* [Task brief] Transcribe exactly everything in the data below from the line containing "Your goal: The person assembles" down to the line containing "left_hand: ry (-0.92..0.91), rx", both lines included and nothing further.
·····
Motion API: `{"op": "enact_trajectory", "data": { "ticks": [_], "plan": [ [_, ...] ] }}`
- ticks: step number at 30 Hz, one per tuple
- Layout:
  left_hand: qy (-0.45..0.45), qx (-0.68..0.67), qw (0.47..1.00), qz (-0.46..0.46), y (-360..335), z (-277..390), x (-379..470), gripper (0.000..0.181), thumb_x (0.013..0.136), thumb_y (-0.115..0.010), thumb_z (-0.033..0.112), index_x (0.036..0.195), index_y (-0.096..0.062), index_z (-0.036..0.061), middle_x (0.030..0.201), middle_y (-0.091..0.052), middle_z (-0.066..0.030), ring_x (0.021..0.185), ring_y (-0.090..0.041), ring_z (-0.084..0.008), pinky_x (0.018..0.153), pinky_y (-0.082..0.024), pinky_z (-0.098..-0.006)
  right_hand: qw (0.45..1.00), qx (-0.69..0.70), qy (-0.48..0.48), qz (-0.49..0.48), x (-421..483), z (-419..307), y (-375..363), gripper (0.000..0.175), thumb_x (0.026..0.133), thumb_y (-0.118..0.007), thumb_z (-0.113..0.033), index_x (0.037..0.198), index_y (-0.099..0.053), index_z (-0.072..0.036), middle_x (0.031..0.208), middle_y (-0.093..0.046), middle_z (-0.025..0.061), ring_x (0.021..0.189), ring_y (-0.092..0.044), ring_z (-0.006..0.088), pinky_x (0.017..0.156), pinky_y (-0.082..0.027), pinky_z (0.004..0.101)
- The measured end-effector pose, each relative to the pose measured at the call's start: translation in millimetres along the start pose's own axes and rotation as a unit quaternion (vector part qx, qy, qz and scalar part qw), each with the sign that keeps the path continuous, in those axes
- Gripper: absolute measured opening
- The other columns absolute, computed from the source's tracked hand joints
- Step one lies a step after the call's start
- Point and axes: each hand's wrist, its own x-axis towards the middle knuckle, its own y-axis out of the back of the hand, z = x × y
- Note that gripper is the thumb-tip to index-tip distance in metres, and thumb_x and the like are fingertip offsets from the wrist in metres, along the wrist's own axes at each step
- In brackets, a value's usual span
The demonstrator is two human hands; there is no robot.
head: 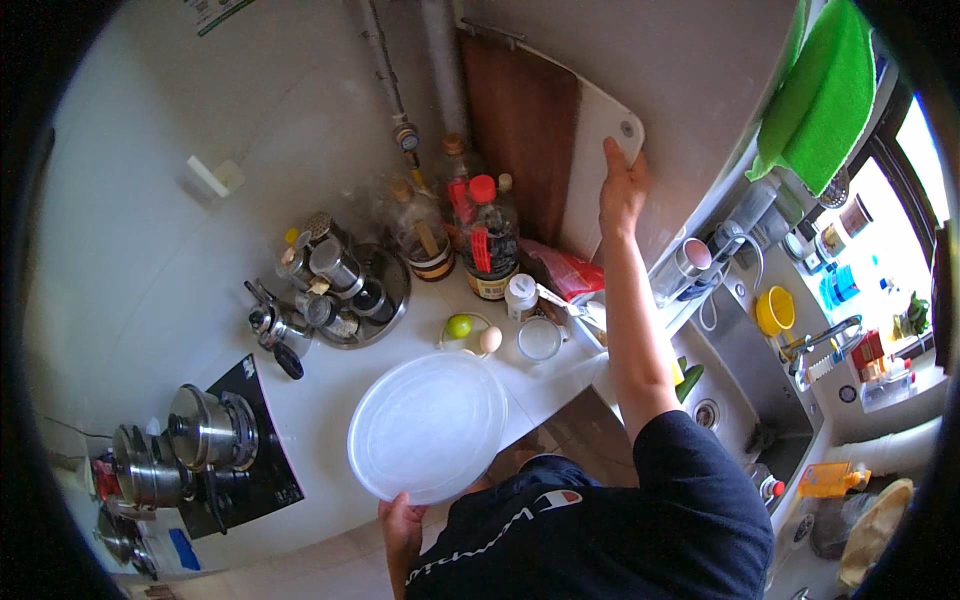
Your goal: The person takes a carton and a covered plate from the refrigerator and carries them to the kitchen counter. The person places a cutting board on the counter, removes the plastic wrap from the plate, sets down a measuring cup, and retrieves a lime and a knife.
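Observation:
My left hand [402, 514] grips the near rim of a round translucent plastic lid [429, 427], which covers part of the white counter. With my right arm stretched out, my right hand [624, 184] holds the edge of a white cutting board [592, 142] near its top corner. That board stands upright against the wall, behind a dark brown board [517, 120]. Just beyond the lid lie a green lime-like fruit [459, 325] and an egg [490, 339], beside a glass cup [538, 340] and a white-capped jar [521, 292].
Large bottles [491, 240] stand in the corner, beside a round metal tray [397, 307] with seasoning jars. Metal pots [202, 427] sit on the black cooktop [270, 480] at left. At right is a steel sink [720, 375] with green vegetables [688, 381]; a green cloth [817, 97] hangs above.

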Motion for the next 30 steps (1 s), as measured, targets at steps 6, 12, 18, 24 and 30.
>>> {"op": "enact_trajectory", "data": {
  "ticks": [6, 12, 18, 24, 30],
  "plan": [
    [-0.025, -0.010, 1.000, 0.009, 23.4, -0.4, -5.1, 0.044, 0.086, -0.039, 0.008, 0.129, -0.031, 0.0001, 0.122, -0.046, -0.0166, 0.106, -0.051, -0.0290, 0.085, -0.047, -0.0398, 0.992, 0.080, 0.081, 0.049, 6.2, -72.9, 8.2, 0.018, 0.082, -0.063, -0.016, 0.087, -0.062, 0.001, 0.075, -0.059, 0.0018, 0.069, -0.049, 0.0076, 0.063, -0.039, 0.0224],
    [-0.047, -0.065, 0.997, 0.016, 71.8, 4.3, -11.1, 0.046, 0.083, -0.045, 0.009, 0.127, -0.035, 0.0018, 0.118, -0.049, -0.0148, 0.103, -0.052, -0.0277, 0.082, -0.047, -0.0413, 0.968, 0.141, 0.185, 0.099, -8.0, -144.7, 32.4, 0.014, 0.079, -0.065, -0.011, 0.089, -0.062, -0.002, 0.081, -0.063, 0.0038, 0.071, -0.055, 0.0100, 0.065, -0.043, 0.0232],
    [-0.053, -0.045, 0.997, -0.023, 144.9, 22.2, -26.6, 0.039, 0.083, -0.050, 0.014, 0.120, -0.043, 0.0052, 0.111, -0.053, -0.0090, 0.097, -0.055, -0.0209, 0.076, -0.049, -0.0344, 0.954, 0.129, 0.246, 0.109, -58.8, -221.3, 63.5, 0.024, 0.077, -0.068, -0.015, 0.094, -0.059, -0.001, 0.087, -0.063, 0.0091, 0.079, -0.061, 0.0187, 0.073, -0.050, 0.0321],
    [-0.056, -0.041, 0.997, -0.024, 221.8, 37.8, -64.9, 0.036, 0.083, -0.051, 0.015, 0.117, -0.045, 0.0058, 0.108, -0.055, -0.0078, 0.092, -0.056, -0.0188, 0.073, -0.049, -0.0317, 0.959, 0.000, 0.254, 0.124, -162.4, -301.3, 76.9, 0.036, 0.078, -0.067, -0.024, 0.104, -0.057, -0.002, 0.096, -0.062, 0.0114, 0.092, -0.059, 0.0243, 0.081, -0.050, 0.0378],
    [-0.051, -0.033, 0.998, -0.017, 289.9, 47.1, -109.0, 0.038, 0.084, -0.050, 0.014, 0.119, -0.043, 0.0044, 0.109, -0.054, -0.0083, 0.094, -0.056, -0.0189, 0.073, -0.049, -0.0306, 0.985, -0.019, 0.167, 0.043, -252.1, -307.8, 77.0, 0.039, 0.078, -0.066, -0.027, 0.109, -0.056, -0.004, 0.095, -0.062, 0.0086, 0.092, -0.059, 0.0219, 0.087, -0.047, 0.0374]
  ]
}}
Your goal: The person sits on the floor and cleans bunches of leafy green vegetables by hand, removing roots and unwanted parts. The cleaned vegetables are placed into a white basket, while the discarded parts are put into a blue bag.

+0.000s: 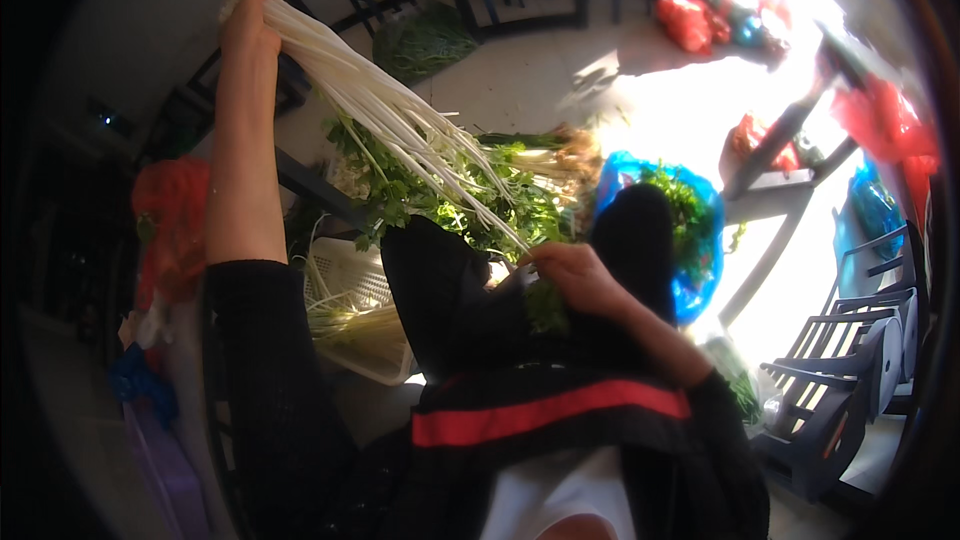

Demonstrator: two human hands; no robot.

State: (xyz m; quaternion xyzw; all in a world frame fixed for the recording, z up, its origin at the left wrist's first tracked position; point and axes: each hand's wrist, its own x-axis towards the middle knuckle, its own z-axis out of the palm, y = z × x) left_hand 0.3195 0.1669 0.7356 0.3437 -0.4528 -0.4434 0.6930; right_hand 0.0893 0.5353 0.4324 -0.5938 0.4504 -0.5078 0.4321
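Note:
My left hand (pixel 253 26), stretched far out at the upper left, grips a thick bunch of long pale stalks (pixel 375 94), probably Chinese celery, by its bundled end. The stalks slant down to the right. Near my lap my right hand (pixel 577 277) pinches the thin end of one stalk, with a green leafy piece (pixel 546 306) just below its fingers. Under the bunch, between and beyond my knees, lies a heap of leafy celery (pixel 450 217), partly hidden by the stalks. Brownish roots (pixel 579 157) show at the heap's right side.
Left of my legs, a white plastic basket (pixel 360 270) holds pale stalks. A blue plastic bag (pixel 709 240) of greens stands beside my right knee. Red bags (pixel 686 22) sit on the far floor. Dark chairs (pixel 832 382) are at the right; a red bag (pixel 176 217) hangs left.

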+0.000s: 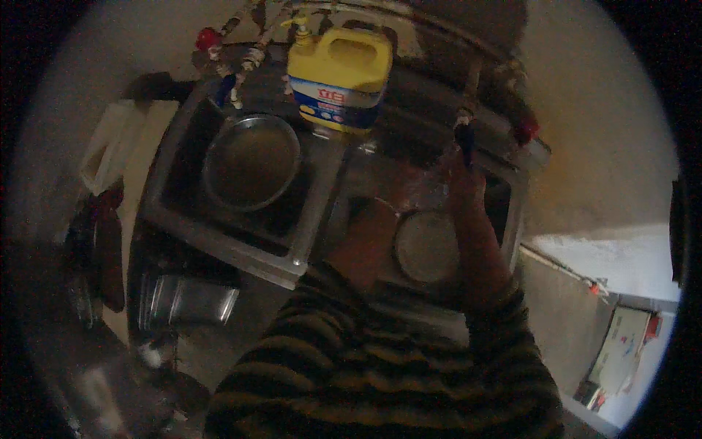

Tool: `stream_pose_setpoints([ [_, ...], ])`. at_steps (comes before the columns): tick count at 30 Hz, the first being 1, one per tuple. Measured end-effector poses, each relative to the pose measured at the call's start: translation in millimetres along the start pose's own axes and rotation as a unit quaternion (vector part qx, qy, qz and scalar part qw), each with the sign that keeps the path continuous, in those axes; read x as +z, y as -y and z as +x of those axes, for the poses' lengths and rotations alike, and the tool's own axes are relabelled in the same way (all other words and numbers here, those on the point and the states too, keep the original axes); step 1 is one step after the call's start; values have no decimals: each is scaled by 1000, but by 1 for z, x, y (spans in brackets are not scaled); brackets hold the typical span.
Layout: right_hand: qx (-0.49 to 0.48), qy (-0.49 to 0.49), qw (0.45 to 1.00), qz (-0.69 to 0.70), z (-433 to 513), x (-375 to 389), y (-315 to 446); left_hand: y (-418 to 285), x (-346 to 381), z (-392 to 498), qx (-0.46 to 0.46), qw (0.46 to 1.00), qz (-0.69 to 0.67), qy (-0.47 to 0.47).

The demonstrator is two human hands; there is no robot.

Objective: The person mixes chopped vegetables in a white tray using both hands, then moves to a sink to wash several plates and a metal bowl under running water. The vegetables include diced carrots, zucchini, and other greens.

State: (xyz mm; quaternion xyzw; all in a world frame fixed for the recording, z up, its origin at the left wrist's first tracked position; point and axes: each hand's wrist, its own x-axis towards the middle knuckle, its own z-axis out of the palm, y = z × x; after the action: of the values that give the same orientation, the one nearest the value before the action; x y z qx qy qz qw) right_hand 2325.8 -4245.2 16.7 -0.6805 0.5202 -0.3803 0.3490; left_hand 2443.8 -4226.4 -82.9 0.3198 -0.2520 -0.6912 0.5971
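Both my hands are in the right basin (351, 186) of a metal double sink, in dim, blurred light. My left hand (378, 211) reaches into it from the left, beside a round pale dish or pan (428, 247). To the right, my right hand (463, 175) is raised just below a blue-handled tap (464, 134); water seems to splash between the hands. Whether either hand holds anything is too dark to tell. A large round metal pan or basin (252, 163) rests in the left basin. Behind the divider stands a yellow dish-soap jug (340, 77) with a pump.
At the back left is another tap with a blue handle (225, 90), near a red valve knob (207, 39). A second red knob (527, 130) is at the right. Metal containers (189, 299) stand below left, and a pale box-like object (118, 142) is beside the sink.
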Motion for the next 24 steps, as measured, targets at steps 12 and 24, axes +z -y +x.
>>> stream_pose_setpoints([
  [12,-74,-207,945,243,6,70,-18,22,-154,-48,-22,841,525,-126],
  [24,257,147,940,-169,-172,7,-188,138,-171,-40,-274,788,524,-171],
])
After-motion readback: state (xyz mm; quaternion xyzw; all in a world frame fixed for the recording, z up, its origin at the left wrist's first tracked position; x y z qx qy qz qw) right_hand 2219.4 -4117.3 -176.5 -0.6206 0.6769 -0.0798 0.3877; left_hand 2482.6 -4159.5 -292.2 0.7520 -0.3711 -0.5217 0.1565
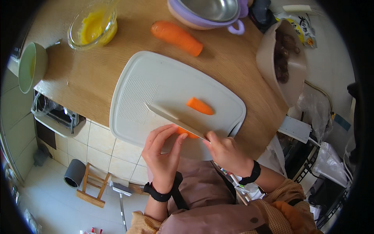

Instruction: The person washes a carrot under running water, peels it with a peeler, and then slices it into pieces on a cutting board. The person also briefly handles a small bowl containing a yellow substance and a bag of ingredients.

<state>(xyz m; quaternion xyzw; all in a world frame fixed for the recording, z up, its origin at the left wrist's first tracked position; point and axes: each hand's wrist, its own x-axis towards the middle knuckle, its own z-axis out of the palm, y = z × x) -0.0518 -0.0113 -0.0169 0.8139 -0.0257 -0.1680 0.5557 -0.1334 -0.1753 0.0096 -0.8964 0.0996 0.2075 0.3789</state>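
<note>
My right hand [226, 149] is closed around the handle of a kitchen knife [172, 118], whose blade slants up and left across a white plastic cutting board [166, 70]. My left hand [163, 155] steadies a piece of carrot [187, 134] between thumb and fingertips, near the board's front edge. The blade lies along the far side of that piece, hiding part of it; whether it has cut in cannot be told. Beyond the knife, a second carrot piece [200, 106] rests on the board. A thick peeled carrot [176, 38] lies on the wooden table behind the board.
At the back left stands a glass bowl [93, 27] with yellow contents; a green bowl [32, 67] sits at the left edge. Purple-rimmed bowls [204, 22] stand at the back. A beige bin [267, 58] with dark contents is at the right. Below are a wooden stool [93, 187] and tiled floor.
</note>
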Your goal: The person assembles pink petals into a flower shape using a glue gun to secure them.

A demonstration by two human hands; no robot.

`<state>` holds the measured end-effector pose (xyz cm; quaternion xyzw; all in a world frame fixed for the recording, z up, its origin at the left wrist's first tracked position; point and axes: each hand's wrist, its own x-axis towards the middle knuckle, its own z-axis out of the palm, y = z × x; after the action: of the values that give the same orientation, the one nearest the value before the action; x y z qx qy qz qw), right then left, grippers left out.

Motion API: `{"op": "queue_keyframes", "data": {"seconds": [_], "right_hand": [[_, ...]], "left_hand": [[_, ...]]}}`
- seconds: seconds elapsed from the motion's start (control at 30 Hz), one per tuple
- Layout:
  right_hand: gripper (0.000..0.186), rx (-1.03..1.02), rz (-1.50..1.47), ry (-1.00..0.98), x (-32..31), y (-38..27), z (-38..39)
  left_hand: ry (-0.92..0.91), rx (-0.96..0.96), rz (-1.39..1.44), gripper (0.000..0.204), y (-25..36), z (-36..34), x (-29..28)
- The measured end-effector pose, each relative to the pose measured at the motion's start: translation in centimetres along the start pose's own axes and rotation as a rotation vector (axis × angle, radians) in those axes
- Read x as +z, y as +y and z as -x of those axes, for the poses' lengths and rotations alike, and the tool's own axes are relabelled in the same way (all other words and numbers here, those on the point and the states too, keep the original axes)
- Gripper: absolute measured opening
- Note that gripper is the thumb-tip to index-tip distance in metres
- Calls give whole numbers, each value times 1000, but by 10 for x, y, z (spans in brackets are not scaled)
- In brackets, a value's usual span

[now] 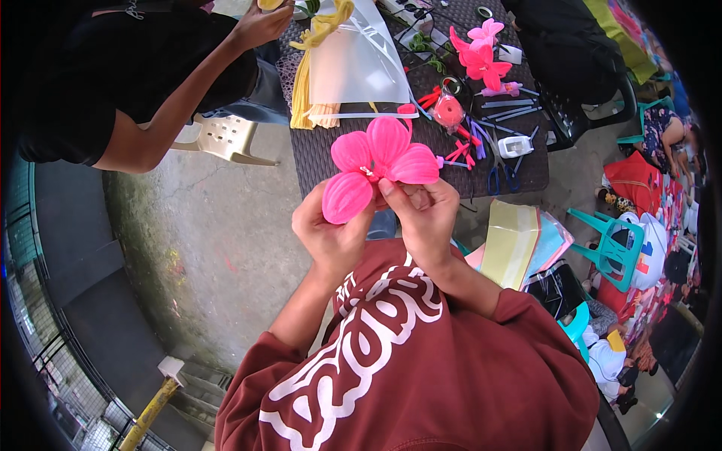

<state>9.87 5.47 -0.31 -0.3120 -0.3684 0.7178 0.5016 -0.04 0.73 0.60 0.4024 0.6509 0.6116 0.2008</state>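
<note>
A bright pink flower point(387, 143) of fuzzy, ribbed petals, apparently pipe cleaner, is held up above the near edge of the table. Small whitish stamens show at its centre. My left hand point(325, 233) is closed around the lower left petal and the flower's base. On the other side, my right hand point(427, 222) pinches the base with its thumb just below the centre. The fingertips behind the flower are partly hidden, as is any stem.
On the dark woven table point(323, 165) lie a translucent plastic sheet point(350, 68), yellow pipe cleaners point(301, 90), pink flowers point(481, 64), blue-handled scissors point(496, 169) and a white dispenser point(516, 146). At left, a person's hand point(259, 26) holds something yellow. Green chair point(613, 248) stands right.
</note>
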Motion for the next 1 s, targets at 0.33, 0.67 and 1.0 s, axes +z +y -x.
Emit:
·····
* [Response]
Your goal: The person assembles pink petals into a flower shape using a glue gun to secure them.

A demonstration by two human hands; no robot.

`<state>` holds the measured end-effector pose (xyz cm; quaternion xyzw; all in a world frame fixed for the recording, z up, its origin at the left wrist's first tracked position; point and axes: each hand's wrist, its own x-axis towards the middle knuckle, its own z-axis out of the palm, y = z × x; after the action: of the values that give the same orientation, the one nearest the value before the action; x y z qx qy qz qw), right then left, grippers left out.

Motion API: `{"op": "queue_keyframes", "data": {"seconds": [_], "right_hand": [[_, ...]], "left_hand": [[_, ...]]}}`
- seconds: seconds elapsed from the motion's start (control at 30 Hz), one per tuple
- Layout:
  right_hand: gripper (0.000..0.186), rx (-1.03..1.02), rz (-1.50..1.47), ry (-1.00..0.98), x (-32..31), y (-38..27), z (-38..39)
  left_hand: ry (-0.92..0.91), rx (-0.96..0.96), rz (-1.39..1.44), gripper (0.000..0.204), y (-25..36), z (-36..34), x (-29..28)

The exercise has been answered in full.